Records from a dataset:
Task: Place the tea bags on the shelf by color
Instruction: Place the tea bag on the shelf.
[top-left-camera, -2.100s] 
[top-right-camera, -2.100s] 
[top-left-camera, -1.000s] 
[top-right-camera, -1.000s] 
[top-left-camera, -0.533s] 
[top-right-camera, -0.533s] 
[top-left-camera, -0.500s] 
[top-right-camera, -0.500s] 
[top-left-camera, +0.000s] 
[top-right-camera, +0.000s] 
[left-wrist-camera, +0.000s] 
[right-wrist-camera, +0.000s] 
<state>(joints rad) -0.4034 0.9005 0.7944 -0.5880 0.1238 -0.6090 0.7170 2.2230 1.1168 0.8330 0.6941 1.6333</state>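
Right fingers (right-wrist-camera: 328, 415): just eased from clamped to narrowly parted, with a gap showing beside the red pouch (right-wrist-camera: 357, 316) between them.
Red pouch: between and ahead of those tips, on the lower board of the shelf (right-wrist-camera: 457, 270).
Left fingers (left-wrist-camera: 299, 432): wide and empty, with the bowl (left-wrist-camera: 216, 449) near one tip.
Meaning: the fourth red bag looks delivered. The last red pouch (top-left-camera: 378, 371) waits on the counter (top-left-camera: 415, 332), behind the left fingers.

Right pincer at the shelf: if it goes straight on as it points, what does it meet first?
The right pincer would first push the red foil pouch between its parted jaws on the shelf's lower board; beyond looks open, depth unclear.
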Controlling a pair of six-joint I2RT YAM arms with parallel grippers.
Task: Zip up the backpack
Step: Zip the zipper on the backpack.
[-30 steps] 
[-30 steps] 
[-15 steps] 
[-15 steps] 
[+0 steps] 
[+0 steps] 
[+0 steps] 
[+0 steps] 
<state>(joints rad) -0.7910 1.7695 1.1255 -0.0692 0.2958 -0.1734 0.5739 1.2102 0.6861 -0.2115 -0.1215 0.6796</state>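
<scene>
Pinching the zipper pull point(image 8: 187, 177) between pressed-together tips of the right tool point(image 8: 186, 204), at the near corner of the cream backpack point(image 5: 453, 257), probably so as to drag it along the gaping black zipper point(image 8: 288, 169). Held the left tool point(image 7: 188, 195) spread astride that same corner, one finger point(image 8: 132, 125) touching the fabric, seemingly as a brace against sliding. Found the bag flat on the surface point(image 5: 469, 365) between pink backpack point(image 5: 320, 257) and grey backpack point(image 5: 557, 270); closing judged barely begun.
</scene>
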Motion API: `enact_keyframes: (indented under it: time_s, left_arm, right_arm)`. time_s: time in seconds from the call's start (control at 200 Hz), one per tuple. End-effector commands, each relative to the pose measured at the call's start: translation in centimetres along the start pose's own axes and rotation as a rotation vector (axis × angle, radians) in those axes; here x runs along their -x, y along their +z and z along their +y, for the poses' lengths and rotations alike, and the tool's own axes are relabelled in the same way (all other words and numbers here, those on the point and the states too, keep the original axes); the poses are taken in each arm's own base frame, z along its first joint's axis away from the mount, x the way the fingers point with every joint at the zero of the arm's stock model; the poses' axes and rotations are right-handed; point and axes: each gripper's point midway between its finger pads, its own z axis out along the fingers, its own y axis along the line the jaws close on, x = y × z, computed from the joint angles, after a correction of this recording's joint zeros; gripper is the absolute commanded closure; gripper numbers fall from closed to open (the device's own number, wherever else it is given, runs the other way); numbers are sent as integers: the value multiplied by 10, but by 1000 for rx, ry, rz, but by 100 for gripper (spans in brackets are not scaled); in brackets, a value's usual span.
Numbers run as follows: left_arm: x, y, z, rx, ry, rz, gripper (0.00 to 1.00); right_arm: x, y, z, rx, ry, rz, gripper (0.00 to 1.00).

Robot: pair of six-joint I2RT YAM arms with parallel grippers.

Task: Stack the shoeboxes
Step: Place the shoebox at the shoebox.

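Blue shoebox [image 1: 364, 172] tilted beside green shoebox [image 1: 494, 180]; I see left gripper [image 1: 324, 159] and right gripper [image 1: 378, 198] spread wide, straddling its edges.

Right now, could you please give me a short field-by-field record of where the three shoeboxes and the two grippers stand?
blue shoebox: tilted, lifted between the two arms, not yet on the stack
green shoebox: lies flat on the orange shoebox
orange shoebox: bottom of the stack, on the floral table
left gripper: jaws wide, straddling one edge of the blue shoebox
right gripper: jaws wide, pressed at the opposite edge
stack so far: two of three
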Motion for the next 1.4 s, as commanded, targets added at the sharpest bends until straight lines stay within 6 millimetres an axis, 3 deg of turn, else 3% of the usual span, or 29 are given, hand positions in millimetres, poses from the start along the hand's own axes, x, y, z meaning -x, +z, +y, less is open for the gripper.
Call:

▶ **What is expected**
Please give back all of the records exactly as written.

▶ **Solution for this problem**
Task: Place the tea bags on the shelf by color
Instruction: Place the tea bag on the shelf.
[top-left-camera, -2.100s] 
[top-right-camera, -2.100s] 
[top-left-camera, -1.000s] 
[top-right-camera, -1.000s] 
[top-left-camera, -0.533s] 
[top-right-camera, -0.533s] 
[top-left-camera, -0.500s] 
[top-right-camera, -0.500s] 
[top-left-camera, +0.000s] 
[top-right-camera, +0.000s] 
[left-wrist-camera, +0.000s] 
[right-wrist-camera, +0.000s] 
<state>(joints rad) -0.4034 0.9005 0.7944 -0.5880 0.1238 -0.6090 0.7170 2.2230 1.1168 0.8330 0.6941 1.6333</state>
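Right fingers (right-wrist-camera: 328, 415): just eased from clamped to narrowly parted, with a gap showing beside the red pouch (right-wrist-camera: 357, 316) between them.
Red pouch: between and ahead of those tips, on the lower board of the shelf (right-wrist-camera: 457, 270).
Left fingers (left-wrist-camera: 299, 432): wide and empty, with the bowl (left-wrist-camera: 216, 449) near one tip.
Meaning: the fourth red bag looks delivered. The last red pouch (top-left-camera: 378, 371) waits on the counter (top-left-camera: 415, 332), behind the left fingers.

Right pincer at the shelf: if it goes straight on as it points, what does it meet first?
The right pincer would first push the red foil pouch between its parted jaws on the shelf's lower board; beyond looks open, depth unclear.
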Controlling a pair of six-joint I2RT YAM arms with parallel grippers.
Task: Zip up the backpack
Step: Zip the zipper on the backpack.
[-30 steps] 
[-30 steps] 
[-15 steps] 
[-15 steps] 
[+0 steps] 
[+0 steps] 
[+0 steps] 
[+0 steps] 
<state>(joints rad) -0.7910 1.7695 1.1255 -0.0692 0.2958 -0.1734 0.5739 1.2102 0.6861 -0.2115 -0.1215 0.6796</state>
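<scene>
Pinching the zipper pull point(image 8: 187, 177) between pressed-together tips of the right tool point(image 8: 186, 204), at the near corner of the cream backpack point(image 5: 453, 257), probably so as to drag it along the gaping black zipper point(image 8: 288, 169). Held the left tool point(image 7: 188, 195) spread astride that same corner, one finger point(image 8: 132, 125) touching the fabric, seemingly as a brace against sliding. Found the bag flat on the surface point(image 5: 469, 365) between pink backpack point(image 5: 320, 257) and grey backpack point(image 5: 557, 270); closing judged barely begun.
</scene>
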Motion API: `enact_keyframes: (indented under it: time_s, left_arm, right_arm)`. time_s: time in seconds from the call's start (control at 200 Hz), one per tuple. End-effector commands, each relative to the pose measured at the call's start: translation in centimetres along the start pose's own axes and rotation as a rotation vector (axis × angle, radians) in those axes; here x runs along their -x, y along their +z and z along their +y, for the poses' lengths and rotations alike, and the tool's own axes are relabelled in the same way (all other words and numbers here, those on the point and the states too, keep the original axes); the poses are taken in each arm's own base frame, z along its first joint's axis away from the mount, x the way the fingers point with every joint at the zero of the arm's stock model; the poses' axes and rotations are right-handed; point and axes: each gripper's point midway between its finger pads, its own z axis out along the fingers, its own y axis along the line the jaws close on, x = y × z, computed from the joint angles, after a correction of this recording's joint zeros; gripper is the absolute commanded closure; gripper numbers fall from closed to open (the device's own number, wherever else it is given, runs the other way); numbers are sent as integers: the value multiplied by 10, but by 1000 for rx, ry, rz, but by 100 for gripper (spans in brackets are not scaled); in brackets, a value's usual span.
Numbers run as follows: left_arm: x, y, z, rx, ry, rz, gripper (0.00 to 1.00); right_arm: x, y, z, rx, ry, rz, gripper (0.00 to 1.00).

Robot: pair of six-joint I2RT YAM arms with parallel grippers.

Task: Stack the shoeboxes
Step: Place the shoebox at the shoebox.

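Blue shoebox [image 1: 364, 172] tilted beside green shoebox [image 1: 494, 180]; I see left gripper [image 1: 324, 159] and right gripper [image 1: 378, 198] spread wide, straddling its edges.

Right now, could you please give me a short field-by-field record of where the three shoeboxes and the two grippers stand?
blue shoebox: tilted, lifted between the two arms, not yet on the stack
green shoebox: lies flat on the orange shoebox
orange shoebox: bottom of the stack, on the floral table
left gripper: jaws wide, straddling one edge of the blue shoebox
right gripper: jaws wide, pressed at the opposite edge
stack so far: two of three
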Motion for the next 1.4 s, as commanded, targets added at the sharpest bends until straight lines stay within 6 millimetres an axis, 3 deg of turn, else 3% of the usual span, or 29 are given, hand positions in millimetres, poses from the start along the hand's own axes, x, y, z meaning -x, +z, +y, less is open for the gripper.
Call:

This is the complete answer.